* _What to do_:
Somewhere below is a line with "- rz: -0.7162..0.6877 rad" and, later, a line with "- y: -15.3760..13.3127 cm"; repeat those two lines and all the lines between them, exactly as they are.

* _The data_:

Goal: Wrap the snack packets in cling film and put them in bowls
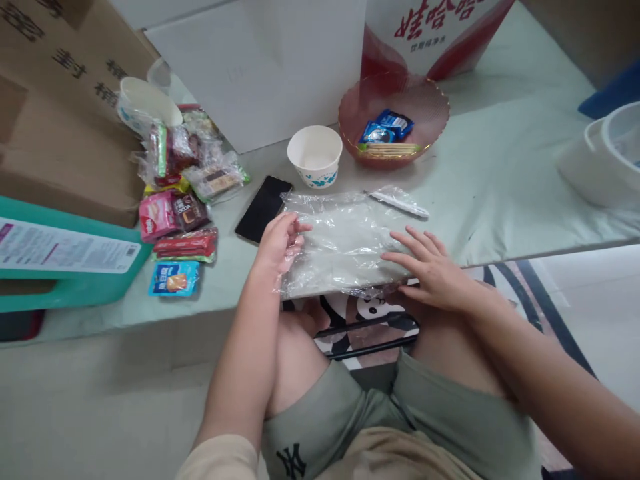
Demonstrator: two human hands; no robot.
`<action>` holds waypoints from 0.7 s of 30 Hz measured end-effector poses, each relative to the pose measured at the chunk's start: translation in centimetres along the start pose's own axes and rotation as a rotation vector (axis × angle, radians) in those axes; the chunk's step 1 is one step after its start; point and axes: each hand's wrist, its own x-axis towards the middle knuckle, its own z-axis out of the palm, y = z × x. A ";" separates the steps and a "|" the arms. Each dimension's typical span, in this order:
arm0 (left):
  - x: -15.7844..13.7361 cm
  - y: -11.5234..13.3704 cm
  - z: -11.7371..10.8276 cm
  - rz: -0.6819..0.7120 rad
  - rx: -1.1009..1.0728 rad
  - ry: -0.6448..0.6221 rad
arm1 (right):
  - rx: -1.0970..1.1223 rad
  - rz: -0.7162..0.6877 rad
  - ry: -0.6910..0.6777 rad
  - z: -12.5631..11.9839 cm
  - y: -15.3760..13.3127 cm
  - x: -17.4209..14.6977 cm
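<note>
A tan shirt [395, 457] comes first, then clear plastic film [345, 233] at the pale-green cloth [505, 180]'s edge, the right hand [434, 272] spread beside it, the left hand [280, 241] curled, whether pinching I can't tell, with "封" on a cardboard box [60, 143] and "饮用纯净水" on a red-and-white carton [430, 37].

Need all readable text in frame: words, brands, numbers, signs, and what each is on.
"娃哈哈": red-and-white carton, stylised
"饮用纯净水": same carton
"密" and "封": cardboard box; its other characters blurred or cut off
"OCOA": brown packet, first letter unclear
"NY" monogram: shorts
Too small or blurred: teal container's label, pink packet, light-blue packet, other snack wrappers.
</note>
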 end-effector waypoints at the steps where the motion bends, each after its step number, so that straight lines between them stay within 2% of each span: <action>1: 0.0 0.0 0.0 -0.004 -0.002 0.003 | -0.002 0.005 0.003 0.1 0.0 -0.1; 5: 0.0 -0.1 0.0 -0.002 0.006 0.002 | -0.021 0.044 0.058 0.2 0.7 -0.4; 9: -0.3 -0.2 0.2 0.030 0.052 0.005 | 0.055 -0.065 0.113 0.0 1.1 0.3; 12: -0.3 -0.4 0.1 0.059 0.080 0.026 | 0.185 -0.098 0.209 -0.1 0.1 1.1; 16: -0.2 -1.6 -1.3 0.138 0.174 0.016 | 0.443 -0.037 0.390 -0.3 -0.7 1.9; 18: -0.7 -2.3 -2.4 0.267 0.303 0.029 | 0.549 0.049 0.470 -0.4 -0.6 2.0; 19: -1.2 -2.6 -3.0 0.378 0.406 0.038 | 0.595 0.099 0.503 -0.5 -0.4 2.0; 20: -1.9 -2.9 -3.3 0.541 0.555 0.034 | 0.638 0.147 0.534 -0.6 -0.3 2.0; 21: -2.8 -3.1 -3.5 0.703 0.718 -0.036 | 0.678 0.196 0.565 -0.7 -0.1 2.1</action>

* _Worked solution_:
  - rz: -0.7162..0.6877 rad
  - ry: -0.6910..0.6777 rad
  - z: -12.5631..11.9839 cm
  - y: -15.3760..13.3127 cm

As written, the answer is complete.